Boseman’s life and work, and in fact, the history of African American film artists more broadly, are being misrepresented to further a deeply reactionary and anti-democratic agenda. In fact, a number of black actors, working under more difficult conditions in terms of the overall state of race relations, including the continuing existence (in some cases) of Jim Crow racism, have done more valuable and enduring work. One thinks of the work of Sidney Poitier, including No Way Out, Edge of the City, Something of Value, Band of Angels (especially), The Defiant Ones (despite Stanley Kramer), A Raisin in the Sun and others.
Richard Pryor brilliantly brought to life the struggles of a Detroit autoworker in Blue Collar. A list of black actors whose work had a genuine impact would include Ivan Dixon, Charles Dutton, Howard Rollins, Ossie Davis, Yaphet Kotto, Roscoe Lee Browne, Brock Peters, Moses Gunn, Paul Winfield, Bill Cobbs, Canada Lee (memorably in Body and Soul), Godfrey Cambridge, and more. In many cases, these actors performed in work that was far more significant in terms of its impact and influence on popular consciousness.
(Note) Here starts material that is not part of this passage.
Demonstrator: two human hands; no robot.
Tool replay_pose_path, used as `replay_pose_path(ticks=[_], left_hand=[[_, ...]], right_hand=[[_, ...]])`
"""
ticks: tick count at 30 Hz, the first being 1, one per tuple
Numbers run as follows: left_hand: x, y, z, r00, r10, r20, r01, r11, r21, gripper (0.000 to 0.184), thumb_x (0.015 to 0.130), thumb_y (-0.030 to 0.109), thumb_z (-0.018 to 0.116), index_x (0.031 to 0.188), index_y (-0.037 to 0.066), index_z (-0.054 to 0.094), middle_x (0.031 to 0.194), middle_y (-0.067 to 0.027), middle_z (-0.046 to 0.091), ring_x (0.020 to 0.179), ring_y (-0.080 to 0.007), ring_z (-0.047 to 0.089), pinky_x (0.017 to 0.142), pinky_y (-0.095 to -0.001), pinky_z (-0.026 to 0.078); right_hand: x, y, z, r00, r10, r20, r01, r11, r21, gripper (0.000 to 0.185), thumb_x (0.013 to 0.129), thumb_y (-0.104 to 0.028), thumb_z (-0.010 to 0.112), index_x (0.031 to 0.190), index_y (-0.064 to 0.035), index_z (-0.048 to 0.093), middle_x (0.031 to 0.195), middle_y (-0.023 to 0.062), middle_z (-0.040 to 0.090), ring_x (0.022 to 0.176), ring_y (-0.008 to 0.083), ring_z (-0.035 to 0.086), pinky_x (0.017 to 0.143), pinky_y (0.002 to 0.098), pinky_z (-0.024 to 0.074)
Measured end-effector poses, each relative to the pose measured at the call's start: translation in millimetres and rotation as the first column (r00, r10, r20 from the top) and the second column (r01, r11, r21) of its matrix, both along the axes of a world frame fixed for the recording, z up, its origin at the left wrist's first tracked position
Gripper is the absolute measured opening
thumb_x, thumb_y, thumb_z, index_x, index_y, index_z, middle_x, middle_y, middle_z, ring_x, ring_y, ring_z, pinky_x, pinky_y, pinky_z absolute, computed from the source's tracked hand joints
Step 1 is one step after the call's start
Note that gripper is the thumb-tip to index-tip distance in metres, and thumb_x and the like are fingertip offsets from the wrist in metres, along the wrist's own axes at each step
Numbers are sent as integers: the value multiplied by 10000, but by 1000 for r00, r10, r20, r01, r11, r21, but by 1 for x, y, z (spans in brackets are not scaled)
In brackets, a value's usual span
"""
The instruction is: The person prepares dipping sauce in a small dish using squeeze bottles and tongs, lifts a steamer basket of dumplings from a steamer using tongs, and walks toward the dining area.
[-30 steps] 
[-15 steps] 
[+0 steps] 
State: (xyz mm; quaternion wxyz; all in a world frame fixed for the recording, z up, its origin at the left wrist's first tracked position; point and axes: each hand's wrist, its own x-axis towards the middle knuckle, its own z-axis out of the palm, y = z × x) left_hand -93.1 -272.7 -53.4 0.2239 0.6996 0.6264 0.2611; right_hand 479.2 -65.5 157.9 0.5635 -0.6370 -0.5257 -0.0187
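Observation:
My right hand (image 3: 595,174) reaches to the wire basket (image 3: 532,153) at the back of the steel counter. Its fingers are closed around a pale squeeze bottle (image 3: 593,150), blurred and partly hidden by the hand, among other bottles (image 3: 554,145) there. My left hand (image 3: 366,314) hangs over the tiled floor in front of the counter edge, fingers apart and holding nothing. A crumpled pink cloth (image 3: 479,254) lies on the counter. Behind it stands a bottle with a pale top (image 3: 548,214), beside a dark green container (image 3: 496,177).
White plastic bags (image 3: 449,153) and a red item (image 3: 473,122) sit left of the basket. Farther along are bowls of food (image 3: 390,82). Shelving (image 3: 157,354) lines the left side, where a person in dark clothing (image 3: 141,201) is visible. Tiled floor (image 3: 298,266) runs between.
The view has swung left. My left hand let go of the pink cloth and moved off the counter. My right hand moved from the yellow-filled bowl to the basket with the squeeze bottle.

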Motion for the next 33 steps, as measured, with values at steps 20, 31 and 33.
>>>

At their best, these works had a more universal, compassionate, progressive core to them, notwithstanding all the contradictions.
At any rate, these artists were not making exclusivist, racialist work of the sort that now receives the highest praise in identity politics circles.
In recent decades, Denzel Washington, Forest Whitaker, Laurence Fishburne, Jamie Foxx, Don Cheadle, Terrence Howard, Ving Rhames, Samuel L. Jackson, Delroy Lindo, Jeffrey Wright, Michael Kenneth Williams and many others have shone, but often in more regressive, limited (and worse) movies.
Boseman of course was not immune to the politics of the social circles in which he lived and worked. His final social media post before he died praised Harris’s nomination to the Democratic ticket. Yet, it is a testament to his talent that he was able to create moving work in spite of the influences working on him.
In any case, Boseman’s death is tragic, despite the contradictions of his life and career. We encourage readers to view, and remember him for, his better work.